A dialectic tension between immediate generations is at work in this portmanteau film composed of three stories. Three unrelated stories that demonstrate different yet predictable outcomes, underscoring director Lino Brocka’s predilection for neat, schematic endings. Working with three different scenarists, Brocka directs all three segments, taking on this project after the success of his much-praised masterwork, Tinimbang Ka Ngunit Kulang, which was released earlier in the same year. 

In Mga Hugis ng Pag-asa, Noni (played sympathetically by Jay Ilagan) undergoes the arduous pains of rehabilitation in a center for drug reformers. While it touches on Noni’s familial and filial problems and his subsequent descent into drug use, the film spotlights the almost inhuman, almost dubious methods the center utilizes to turn troubled lives around.

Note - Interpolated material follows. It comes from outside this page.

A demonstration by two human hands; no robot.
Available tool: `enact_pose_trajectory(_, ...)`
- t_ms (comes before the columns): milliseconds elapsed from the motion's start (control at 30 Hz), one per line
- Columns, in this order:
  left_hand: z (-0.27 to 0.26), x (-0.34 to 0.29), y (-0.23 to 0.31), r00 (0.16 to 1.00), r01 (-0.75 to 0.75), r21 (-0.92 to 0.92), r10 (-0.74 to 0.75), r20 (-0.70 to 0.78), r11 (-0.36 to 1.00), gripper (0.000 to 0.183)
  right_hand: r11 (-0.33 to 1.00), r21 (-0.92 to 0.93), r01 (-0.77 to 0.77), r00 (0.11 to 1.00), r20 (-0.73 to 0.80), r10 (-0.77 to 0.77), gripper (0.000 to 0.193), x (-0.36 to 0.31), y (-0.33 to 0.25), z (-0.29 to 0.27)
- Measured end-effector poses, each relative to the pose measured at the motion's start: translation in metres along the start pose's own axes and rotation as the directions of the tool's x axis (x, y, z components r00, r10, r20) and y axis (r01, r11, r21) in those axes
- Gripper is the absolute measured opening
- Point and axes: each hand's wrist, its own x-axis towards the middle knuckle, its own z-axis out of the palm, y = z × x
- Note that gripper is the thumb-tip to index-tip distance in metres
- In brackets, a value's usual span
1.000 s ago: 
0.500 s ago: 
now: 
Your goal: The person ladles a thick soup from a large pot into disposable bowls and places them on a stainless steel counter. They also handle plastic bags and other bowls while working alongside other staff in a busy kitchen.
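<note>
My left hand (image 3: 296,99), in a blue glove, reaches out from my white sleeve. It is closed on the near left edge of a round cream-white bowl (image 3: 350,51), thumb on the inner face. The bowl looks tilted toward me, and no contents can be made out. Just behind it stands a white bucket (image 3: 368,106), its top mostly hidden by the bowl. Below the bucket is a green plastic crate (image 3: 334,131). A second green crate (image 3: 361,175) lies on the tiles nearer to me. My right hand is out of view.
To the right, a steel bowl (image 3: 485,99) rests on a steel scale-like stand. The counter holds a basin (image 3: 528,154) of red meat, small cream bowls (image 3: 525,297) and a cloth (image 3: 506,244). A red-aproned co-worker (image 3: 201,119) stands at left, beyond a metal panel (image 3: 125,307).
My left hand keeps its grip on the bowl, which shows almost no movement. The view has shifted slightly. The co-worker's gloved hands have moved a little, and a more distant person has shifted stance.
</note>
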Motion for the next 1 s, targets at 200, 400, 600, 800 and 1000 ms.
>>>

There is adequate cursing and screaming – and, to a certain extent, release— to recall the unconventional techniques of Arthur Janov and the scenes of sadistic rehabilitation in A Clockwork Orange.

The second entry in this triptych is Hello, Soldier, a compassionate tale that depicts the lives of a mother and a daughter in the slums of Manila and the return of the former’s American soldier lover. It’s 1963, 17 years after they last parted ways at the end of the Second World War, and his return is meant to formalize his adoption of their daughter, Gina (Hilda Koronel). She is a willing would-be adoptee, dreaming of all things American—her bedroom walls covered with pinned Americana— and being lifted out of a life of poverty. On the day of his visit, with his American wife, Lucia, Gina’s mother, chooses to get drunk for the first time. The obvious and strident overtones of colonialist legacy – and the specters of neo-colonialism—are in evidence here, most especially in Lucia’s drunken anti-American tirade (a great bravura performance by Anita Linda). 

In the final episode of this omnibus, Bukas, Madilim, Bukas, the limits of self-sacrifice are tested by matriarchal tyranny in an old Spanish family. Atang, (played with just the right measure of stricture by Mary Walter), the seemingly crippled matriarch, controls her household with an iron fist. Her despotic control of her household sees her daughter, Rosenda (played superbly with conflicted nuance by Lolita Rodriguez), devoting her life to nursing her mother. No househelp, let alone any outsider, is welcome unless the old woman approves it. Enter Miguelito (Mario O’Hara), the gardener, a seemingly guileless youth from the province who befriends Rosenda and awakens her sexuality. This narrative reverses the filial dynamics in Karoly Makk’s Szerelem (Love) and hints at noirish elements of intrigue and seduction.